Suddenly one of the females, a gaunt, thin one who had grown gaunter and thinner since the Silversides had brought the group to the medical facility, started to rush forward with the paper tucked under her arm. The other team started to go into a formation that could easily close itself around her, but she suddenly turned and flipped the paper back to a male who was running behind her. He quickly hurled it to another male standing at the edge of the desktop. This one ran in a straight line, along the desk edge, to the other side of the desk. Nobody could catch him.
When he reached the other side, he abruptly sat down, set the paper in front of him, and did a half-bow to it. The last act established the authenticity of the score, a procedure that Ariel (who had adapted the game from an ancient Auroran sport) had not originally taught them. It seemed they were such slaves to ritual that they had to perform some rite when they succeeded at scoring.
The male stood up and left the piece of paper where he had deposited it, a signal for Eve to pick it up and again drop it in the center after the teams had re-formed. She was about to let it go, when Ariel hollered at her harshly, “Eve! I did not give you permission to start the game!”
Eve, holding the paper over the anxiously awaiting dancers, looked up. “I wanted to start it. Since you were speaking with Ozymandias, I decided to-”
“It’s not up to you to decide. You haven’t learned yet. You are the robot, I am the human. You wait for my orders.”
“We are not sure that is correct. “
Ariel threw up her hands in despair. She did not need this kind of robotic sophistry right this minute. Staring down at the desktop, she said, “Okay, who’s ahead?”

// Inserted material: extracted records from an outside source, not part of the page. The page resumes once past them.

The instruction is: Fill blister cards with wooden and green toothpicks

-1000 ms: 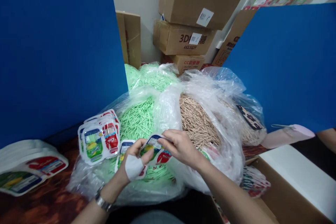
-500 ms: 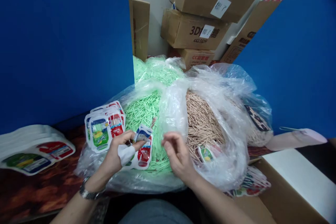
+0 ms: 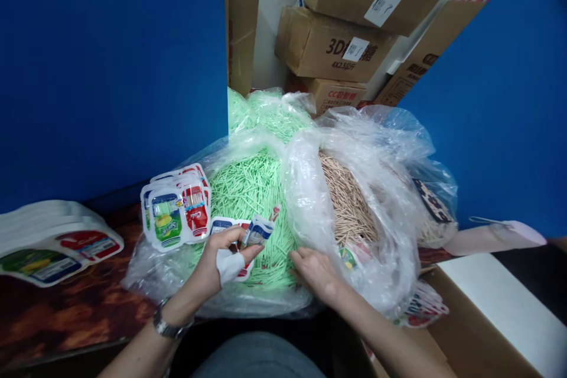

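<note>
My left hand (image 3: 221, 260), with a white wrap at the thumb, pinches a small blue and white printed pouch (image 3: 259, 230) over the green sticks (image 3: 252, 189). Another printed pack (image 3: 224, 224) in red and blue lies partly hidden beneath that hand. My right hand (image 3: 316, 274) has its fingers bent together at the right edge of the green sticks. Its fingertips are down among them, so what they grip is hidden. A pile of Sprite and Cola printed packs (image 3: 168, 218) lies on the bag left of my left hand.
Brown sticks (image 3: 349, 201) fill a clear plastic bag (image 3: 390, 189) on the right. A stack of white-edged packs (image 3: 62, 254) lies at far left. Cardboard boxes (image 3: 336, 47) stand behind, between blue panels (image 3: 110, 71). An open carton (image 3: 469, 319) is at lower right.
My right hand has turned down and its fingertips have gone into the green sticks. My left hand, with the pouch, has shifted slightly right. The whole view has tilted a little.
</note>
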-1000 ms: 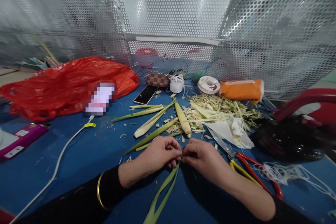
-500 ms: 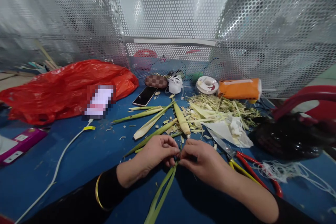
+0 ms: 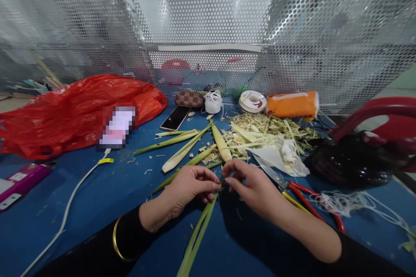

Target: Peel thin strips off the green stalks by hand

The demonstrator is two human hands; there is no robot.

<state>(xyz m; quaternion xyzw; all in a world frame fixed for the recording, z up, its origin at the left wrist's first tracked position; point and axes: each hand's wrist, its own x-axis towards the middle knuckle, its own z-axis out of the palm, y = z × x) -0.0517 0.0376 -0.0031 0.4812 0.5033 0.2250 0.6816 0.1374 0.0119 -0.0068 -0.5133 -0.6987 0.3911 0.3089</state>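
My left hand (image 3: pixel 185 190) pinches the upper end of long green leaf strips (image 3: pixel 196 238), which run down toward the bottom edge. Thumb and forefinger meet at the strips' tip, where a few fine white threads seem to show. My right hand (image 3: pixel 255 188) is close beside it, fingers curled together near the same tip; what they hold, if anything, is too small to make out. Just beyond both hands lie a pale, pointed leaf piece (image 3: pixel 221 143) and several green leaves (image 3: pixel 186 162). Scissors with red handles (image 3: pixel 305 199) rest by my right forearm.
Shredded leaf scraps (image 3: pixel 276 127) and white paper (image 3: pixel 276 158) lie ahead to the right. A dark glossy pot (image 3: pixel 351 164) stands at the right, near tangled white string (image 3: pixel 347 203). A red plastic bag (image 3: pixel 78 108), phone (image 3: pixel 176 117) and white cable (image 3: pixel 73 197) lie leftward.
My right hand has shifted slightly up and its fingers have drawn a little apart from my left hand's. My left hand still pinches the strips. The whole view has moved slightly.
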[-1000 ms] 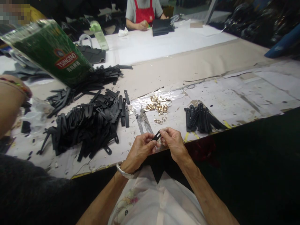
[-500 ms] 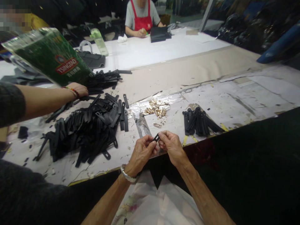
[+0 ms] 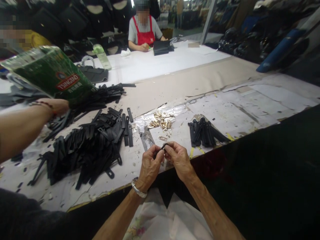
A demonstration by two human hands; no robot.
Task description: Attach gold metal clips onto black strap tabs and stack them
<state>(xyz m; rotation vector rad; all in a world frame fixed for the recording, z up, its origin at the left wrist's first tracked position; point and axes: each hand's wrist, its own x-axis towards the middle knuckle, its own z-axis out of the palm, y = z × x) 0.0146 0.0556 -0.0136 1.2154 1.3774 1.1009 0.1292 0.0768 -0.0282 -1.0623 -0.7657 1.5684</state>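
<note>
My left hand [image 3: 150,163] and my right hand [image 3: 178,159] meet at the table's near edge, both pinched on one small black strap piece [image 3: 163,146]. A big heap of black strap pieces [image 3: 87,146] lies to the left. Just beyond my hands sits a scatter of small gold metal buckles [image 3: 161,123] on clear plastic. A smaller bundle of black strap pieces [image 3: 203,133] lies to the right.
A co-worker's arm [image 3: 30,123] reaches in from the left over the heap, under a green Tsingtao bag [image 3: 52,75]. A person in a red apron [image 3: 143,31] works at the table's far end. Dark bags pile up at the back right.
My hands have stayed together on the strap piece, working it closer between the fingers. The co-worker's arm reached in over the heap, then drew back leftward. The view tilted up.
</note>
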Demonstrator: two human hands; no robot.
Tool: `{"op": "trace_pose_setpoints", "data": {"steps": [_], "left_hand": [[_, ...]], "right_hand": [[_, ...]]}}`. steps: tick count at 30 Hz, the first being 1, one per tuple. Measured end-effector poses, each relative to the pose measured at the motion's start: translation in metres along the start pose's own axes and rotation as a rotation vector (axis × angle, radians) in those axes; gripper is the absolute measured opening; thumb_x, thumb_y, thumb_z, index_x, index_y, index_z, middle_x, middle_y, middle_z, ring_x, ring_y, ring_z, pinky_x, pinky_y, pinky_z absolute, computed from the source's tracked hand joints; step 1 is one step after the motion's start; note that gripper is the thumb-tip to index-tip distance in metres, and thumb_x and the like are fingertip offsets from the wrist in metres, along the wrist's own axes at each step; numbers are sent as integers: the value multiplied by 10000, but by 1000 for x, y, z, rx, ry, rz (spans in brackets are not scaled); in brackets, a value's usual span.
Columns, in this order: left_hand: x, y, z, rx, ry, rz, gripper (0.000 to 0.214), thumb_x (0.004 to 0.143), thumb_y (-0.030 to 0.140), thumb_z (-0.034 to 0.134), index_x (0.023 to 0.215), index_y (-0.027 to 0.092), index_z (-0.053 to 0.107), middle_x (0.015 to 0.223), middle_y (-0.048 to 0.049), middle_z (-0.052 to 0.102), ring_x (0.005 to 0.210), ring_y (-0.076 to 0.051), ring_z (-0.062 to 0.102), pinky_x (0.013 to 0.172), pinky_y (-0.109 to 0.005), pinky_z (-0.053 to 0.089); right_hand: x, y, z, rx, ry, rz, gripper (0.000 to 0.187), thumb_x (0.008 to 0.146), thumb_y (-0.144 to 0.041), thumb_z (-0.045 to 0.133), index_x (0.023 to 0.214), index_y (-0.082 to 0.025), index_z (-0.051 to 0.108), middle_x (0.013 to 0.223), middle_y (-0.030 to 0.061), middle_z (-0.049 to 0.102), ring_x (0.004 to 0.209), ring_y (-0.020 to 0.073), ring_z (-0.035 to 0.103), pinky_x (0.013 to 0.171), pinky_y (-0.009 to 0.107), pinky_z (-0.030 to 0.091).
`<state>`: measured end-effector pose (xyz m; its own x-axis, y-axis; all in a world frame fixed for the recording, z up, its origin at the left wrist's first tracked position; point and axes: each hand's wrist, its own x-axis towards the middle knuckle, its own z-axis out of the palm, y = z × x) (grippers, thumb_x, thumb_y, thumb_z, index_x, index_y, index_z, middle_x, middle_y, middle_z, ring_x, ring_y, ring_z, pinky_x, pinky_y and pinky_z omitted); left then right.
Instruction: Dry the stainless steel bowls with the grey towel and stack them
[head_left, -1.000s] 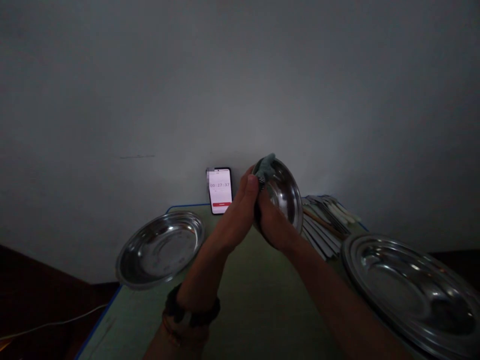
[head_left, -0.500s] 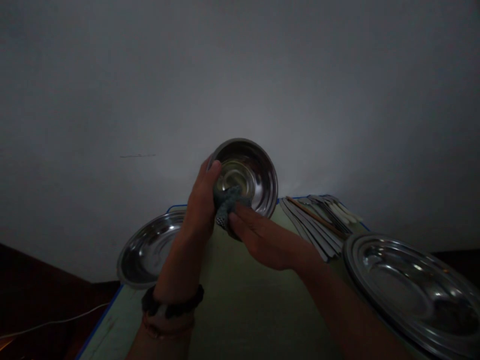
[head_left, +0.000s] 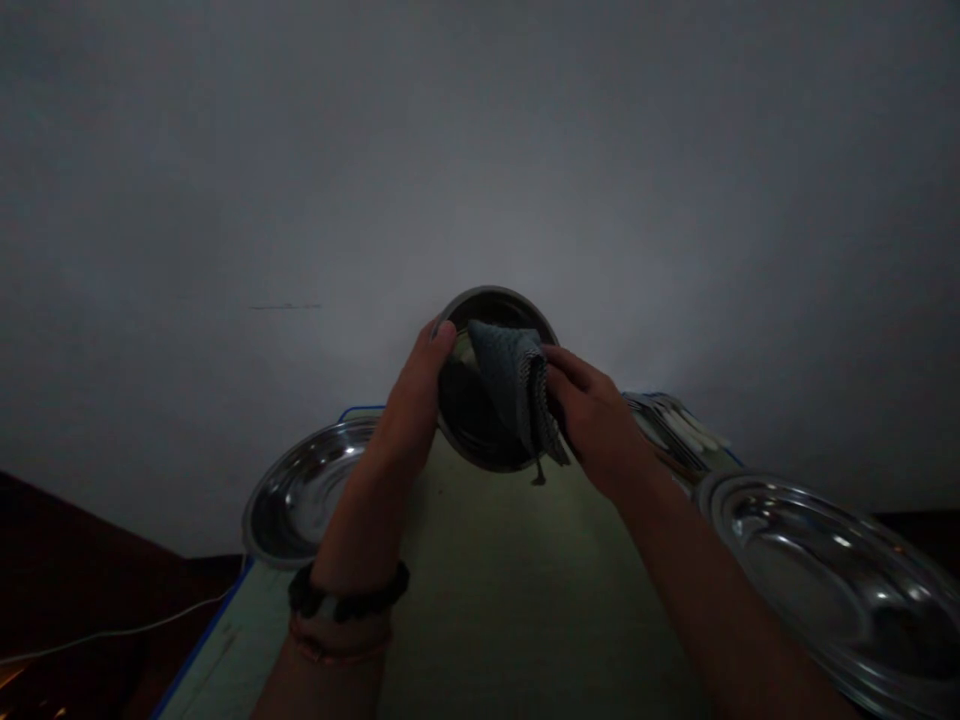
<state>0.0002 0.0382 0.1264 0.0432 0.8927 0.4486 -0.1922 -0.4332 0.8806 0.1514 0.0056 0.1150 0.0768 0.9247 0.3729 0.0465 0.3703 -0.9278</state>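
Observation:
A small steel bowl [head_left: 469, 415] is held up above the table, its dark inside facing me. My left hand [head_left: 409, 405] grips its left rim, thumb over the edge. My right hand [head_left: 596, 420] pinches a folded grey-blue checked cloth [head_left: 514, 385] and presses it against the inside of the bowl. A dark band sits on my left wrist.
A green table [head_left: 487, 610] with a blue edge stands against a pale wall. A shallow steel dish [head_left: 307, 490] lies at the left, a large steel platter [head_left: 832, 580] at the right. Flat utensils [head_left: 675, 420] lie behind my right hand. A white cable [head_left: 112, 632] trails at lower left.
The bowl turned from side-on to face me and moved left in front of the phone. The cloth went from the bowl's rim to inside it, and my right hand moved to the bowl's right side.

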Motion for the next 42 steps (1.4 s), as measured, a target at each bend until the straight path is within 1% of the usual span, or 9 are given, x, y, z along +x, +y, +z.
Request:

Ariel didn’t have the patent on despairing gestures. In another part of the city, Derec was clenching his fists and resisting the impulse to slam them down on the nearest available surface.
“Another dysfunctional session, sir?” Mandelbrot said. Derec almost laughed. A dysfunctional session? Frost, an absolute failure.

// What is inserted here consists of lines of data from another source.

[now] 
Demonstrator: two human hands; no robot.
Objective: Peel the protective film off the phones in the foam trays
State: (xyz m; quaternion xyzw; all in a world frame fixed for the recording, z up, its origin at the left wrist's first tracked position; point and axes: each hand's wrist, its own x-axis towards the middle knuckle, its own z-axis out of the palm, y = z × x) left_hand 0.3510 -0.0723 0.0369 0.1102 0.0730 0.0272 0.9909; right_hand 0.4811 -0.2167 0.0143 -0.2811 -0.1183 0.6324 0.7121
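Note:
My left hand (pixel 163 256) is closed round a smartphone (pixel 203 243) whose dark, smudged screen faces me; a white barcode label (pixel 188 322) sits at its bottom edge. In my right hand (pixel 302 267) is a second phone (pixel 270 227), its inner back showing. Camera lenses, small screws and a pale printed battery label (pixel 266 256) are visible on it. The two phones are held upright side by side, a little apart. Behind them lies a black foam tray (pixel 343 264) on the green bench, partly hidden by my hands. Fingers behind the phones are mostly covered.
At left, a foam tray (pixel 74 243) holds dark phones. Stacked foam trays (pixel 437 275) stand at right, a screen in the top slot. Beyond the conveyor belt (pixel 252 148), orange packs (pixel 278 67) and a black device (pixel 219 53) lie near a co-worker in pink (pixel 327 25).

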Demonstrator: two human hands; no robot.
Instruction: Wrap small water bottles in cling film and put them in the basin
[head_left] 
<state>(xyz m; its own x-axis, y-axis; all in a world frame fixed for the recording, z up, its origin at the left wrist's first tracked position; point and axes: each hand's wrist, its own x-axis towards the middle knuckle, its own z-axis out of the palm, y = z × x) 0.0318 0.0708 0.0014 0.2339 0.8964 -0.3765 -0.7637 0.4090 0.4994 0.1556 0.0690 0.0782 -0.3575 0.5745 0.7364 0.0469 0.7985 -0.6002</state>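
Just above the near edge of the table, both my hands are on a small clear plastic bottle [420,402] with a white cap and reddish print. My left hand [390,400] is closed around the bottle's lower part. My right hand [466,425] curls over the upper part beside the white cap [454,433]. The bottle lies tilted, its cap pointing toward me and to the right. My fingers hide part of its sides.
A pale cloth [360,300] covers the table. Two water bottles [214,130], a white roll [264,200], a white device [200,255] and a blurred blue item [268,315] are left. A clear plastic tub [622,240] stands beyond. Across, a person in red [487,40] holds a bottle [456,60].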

“It seems that our computer does not yet want to activate full access, Mandelbrot. This just doesn’t make sense. It’s like the computer is playing with me, letting me do some things, blocking me from others.”

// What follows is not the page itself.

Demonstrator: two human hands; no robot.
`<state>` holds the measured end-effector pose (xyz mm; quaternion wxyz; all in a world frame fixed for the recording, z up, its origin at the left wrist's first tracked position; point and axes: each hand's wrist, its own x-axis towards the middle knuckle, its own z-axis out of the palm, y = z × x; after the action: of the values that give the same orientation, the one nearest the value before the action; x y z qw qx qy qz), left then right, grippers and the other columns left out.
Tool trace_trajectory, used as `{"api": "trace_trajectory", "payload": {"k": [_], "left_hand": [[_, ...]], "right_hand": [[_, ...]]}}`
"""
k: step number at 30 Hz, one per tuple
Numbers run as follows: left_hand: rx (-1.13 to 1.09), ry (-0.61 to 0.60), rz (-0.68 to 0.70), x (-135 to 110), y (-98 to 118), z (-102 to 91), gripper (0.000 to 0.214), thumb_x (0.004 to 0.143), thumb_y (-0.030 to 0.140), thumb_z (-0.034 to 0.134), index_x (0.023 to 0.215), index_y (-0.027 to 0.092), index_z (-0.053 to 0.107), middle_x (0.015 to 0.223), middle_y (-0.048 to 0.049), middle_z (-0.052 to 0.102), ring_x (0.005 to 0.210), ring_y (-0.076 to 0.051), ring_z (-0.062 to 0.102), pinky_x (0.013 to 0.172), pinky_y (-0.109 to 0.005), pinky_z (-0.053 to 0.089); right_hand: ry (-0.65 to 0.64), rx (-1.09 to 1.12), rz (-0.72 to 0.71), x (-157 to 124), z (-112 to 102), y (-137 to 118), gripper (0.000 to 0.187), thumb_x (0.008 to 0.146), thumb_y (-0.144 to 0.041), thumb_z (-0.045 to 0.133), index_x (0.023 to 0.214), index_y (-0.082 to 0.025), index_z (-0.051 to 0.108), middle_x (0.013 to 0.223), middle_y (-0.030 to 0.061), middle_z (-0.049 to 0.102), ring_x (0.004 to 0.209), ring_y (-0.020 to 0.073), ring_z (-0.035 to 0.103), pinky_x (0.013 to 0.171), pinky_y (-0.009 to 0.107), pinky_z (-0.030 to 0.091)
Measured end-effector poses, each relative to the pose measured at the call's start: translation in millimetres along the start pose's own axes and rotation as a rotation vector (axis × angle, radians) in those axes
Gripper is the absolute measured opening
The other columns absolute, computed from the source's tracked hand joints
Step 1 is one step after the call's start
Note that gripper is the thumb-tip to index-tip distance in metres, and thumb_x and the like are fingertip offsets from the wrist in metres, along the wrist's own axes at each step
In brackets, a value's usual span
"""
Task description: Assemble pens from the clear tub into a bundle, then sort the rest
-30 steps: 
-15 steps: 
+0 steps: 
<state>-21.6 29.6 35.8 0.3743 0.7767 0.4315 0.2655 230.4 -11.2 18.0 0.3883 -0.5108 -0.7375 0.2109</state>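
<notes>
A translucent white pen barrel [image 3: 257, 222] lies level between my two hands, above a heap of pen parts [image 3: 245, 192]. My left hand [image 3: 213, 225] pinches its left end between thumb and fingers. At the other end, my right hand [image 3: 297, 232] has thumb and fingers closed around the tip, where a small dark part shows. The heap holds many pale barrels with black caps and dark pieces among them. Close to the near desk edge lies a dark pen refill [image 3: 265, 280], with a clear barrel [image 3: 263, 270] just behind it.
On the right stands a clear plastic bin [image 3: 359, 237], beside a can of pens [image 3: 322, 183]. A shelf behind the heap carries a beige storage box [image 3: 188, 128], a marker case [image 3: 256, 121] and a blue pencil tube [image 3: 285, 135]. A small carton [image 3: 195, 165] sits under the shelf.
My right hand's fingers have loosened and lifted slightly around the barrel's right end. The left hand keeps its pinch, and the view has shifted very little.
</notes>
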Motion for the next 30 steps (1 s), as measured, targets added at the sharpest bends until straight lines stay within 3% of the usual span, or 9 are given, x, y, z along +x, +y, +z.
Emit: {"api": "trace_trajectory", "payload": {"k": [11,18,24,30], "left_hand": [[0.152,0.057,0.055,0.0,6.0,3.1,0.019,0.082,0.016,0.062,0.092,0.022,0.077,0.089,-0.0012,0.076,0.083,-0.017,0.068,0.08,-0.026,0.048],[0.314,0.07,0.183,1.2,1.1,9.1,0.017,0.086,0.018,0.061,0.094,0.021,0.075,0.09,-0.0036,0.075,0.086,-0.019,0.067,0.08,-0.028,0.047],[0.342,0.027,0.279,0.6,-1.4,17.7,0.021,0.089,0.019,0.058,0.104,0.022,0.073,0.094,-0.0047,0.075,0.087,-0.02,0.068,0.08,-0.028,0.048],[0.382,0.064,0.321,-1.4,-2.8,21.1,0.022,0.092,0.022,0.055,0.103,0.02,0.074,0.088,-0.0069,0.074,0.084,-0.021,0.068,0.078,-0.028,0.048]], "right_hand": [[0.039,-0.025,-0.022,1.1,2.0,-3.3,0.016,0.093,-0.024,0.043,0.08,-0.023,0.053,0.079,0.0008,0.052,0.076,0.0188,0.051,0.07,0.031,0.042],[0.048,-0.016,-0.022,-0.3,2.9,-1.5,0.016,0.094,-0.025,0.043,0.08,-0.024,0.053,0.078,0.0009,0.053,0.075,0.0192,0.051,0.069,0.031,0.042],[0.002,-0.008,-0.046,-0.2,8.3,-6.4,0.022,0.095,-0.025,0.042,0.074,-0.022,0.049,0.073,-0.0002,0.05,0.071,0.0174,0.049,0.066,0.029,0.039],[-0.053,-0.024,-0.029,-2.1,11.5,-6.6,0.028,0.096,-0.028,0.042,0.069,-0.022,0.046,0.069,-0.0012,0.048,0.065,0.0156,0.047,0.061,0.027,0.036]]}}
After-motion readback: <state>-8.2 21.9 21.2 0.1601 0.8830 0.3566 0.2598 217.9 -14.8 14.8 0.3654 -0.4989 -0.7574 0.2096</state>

“Do not the computers obey the Laws of Robotics, too?”
Derec shrugged. “They’re supposed to. Unless someone is controlling them from some outside source, overriding my requests as I make them.”
“Is that possible?”
“I believe so. There is someone in the city somewhere, the same individual that the robots are blocked from telling me about, and he or she or it’s the boss right now. There’s something so, I don’t know, inhuman about our intruder’s actions that I suspect an alien, one as intelligent as the blackbodies and as mean as Aranimas.”
Aranimas had been the alien who, before Derec came to Robot City, had trapped him on his ship and tried to make a slave out of him. The most fortunate aspects of that terrible experience were that he had met Ariel and Wolruf and constructed the wonderfully loyal Mandelbrot out of spare parts.